By MARGIE O’LOUGHLIN
The Minneapolis Art Lending Library (MALL) is one of only five organizations of its kind across the country. Their mission is to support artists and to share the joy of art with all members of the Twin Cities community through the lending of artwork.
MALL will be celebrating its fifth anniversary this summer; 88 artists have contributed pieces of art for lending to date. Volunteer and outreach coordinator Amelia Foster, said, “Ours is a small but mighty organization. Our lending collection features over 100 contemporary artworks, with a focus on Twin Cities artists including paintings, drawings, prints, photographs, ceramics, and sculptures. In addition, we’ve acquired a permanent collection of 25 pieces through donation and purchase.”
What started as a small, home-based lending library in South Minneapolis has grown into a mobile program with lending events held all around town. MALL’s spring lending event will take place on Fri., Apr. 27 from 5-8pm at the North Commons Rec Center in North Minneapolis (1801 N. James Ave.). At every lending event approximately 100 pieces of art are available to check out for a three month period. MALL asks a $5 donation for each piece that is borrowed; a borrower may only check out one piece of art at a time.
Photo right: Longfellow resident Amelia Foster, volunteer and outreach coordinator, with the oil painting she has on loan for three months from the Minneapolis Art Lending Library. (Photo by Margie O’Loughlin)
Foster is a Longfellow resident with a keen artistic eye. “At MALL,” she said, “we want people to have the opportunity to live with art in their homes, and a lot of people assume they can’t afford to do that.” This quarter, she has enjoyed living with a 20 x 16 Robert Nicholl oil painting, as well as a work by Magnum photographer Alec Soth that her partner chose.
“The third and fourth quarterly events this year will see MALL going in new directions,” Foster continued. “Our summer lending event will take place at the Minneapolis Central Library, in coordination with the Northern Spark Festival in early June. On either side of that event, we’ll have an exhibit mounted at the library—and that’s a first for us. Our fall lending event will be at the Rondo Library, our first venture into St. Paul.”
Details on both of these events can be found in the months ahead at MALL’s newly designed website www.artlending.org. First-time borrowers must bring proof of address and sign a borrower’s agreement. Lending events are free and open to all.
MALL issues a call for new works twice each year; the next call will be in fall 2018. Their curatorial committee chooses which submissions are best suited for the lending library: size and weight are factors, and two-dimensional work must be framed and ready to hang.
Foster explained, “Now that we’re in our fifth year, one of our goals is to expand the way we support artists. Because of funding we’ve received through the Metropolitan Regional Arts Council and an increase in individual giving, we’re now able to offer participating artists a $50 stipend for each work of art we accept. We feel that the exposure we give artists to new audiences, especially emerging artists, is also very valuable.”
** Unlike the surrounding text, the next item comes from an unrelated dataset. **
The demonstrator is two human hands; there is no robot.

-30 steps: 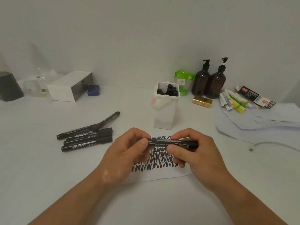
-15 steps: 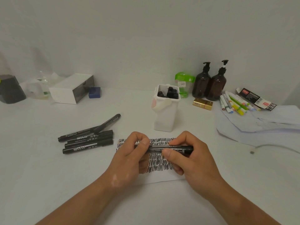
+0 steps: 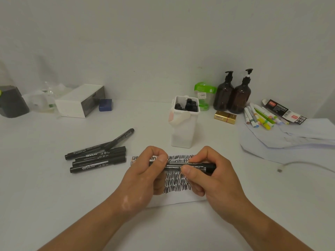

There are currently two neighborhood artists on the MALL roster: Longfellow resident and photographic collage artist Nicole Hoekstra, and ceramic artist Heather Rae Tietz of East Nokomis.
Foster concluded, “Sometimes people who aren’t familiar with the concept of an art lending library say, ‘Would artists really loan art to total strangers?’ Our answer is simply, yes! They may be strangers, but they share the artist’s interest in contemporary art and grassroots community building. This is a trust-based project. One of the cornerstones of our organization is community building, and communities are built on trust.’”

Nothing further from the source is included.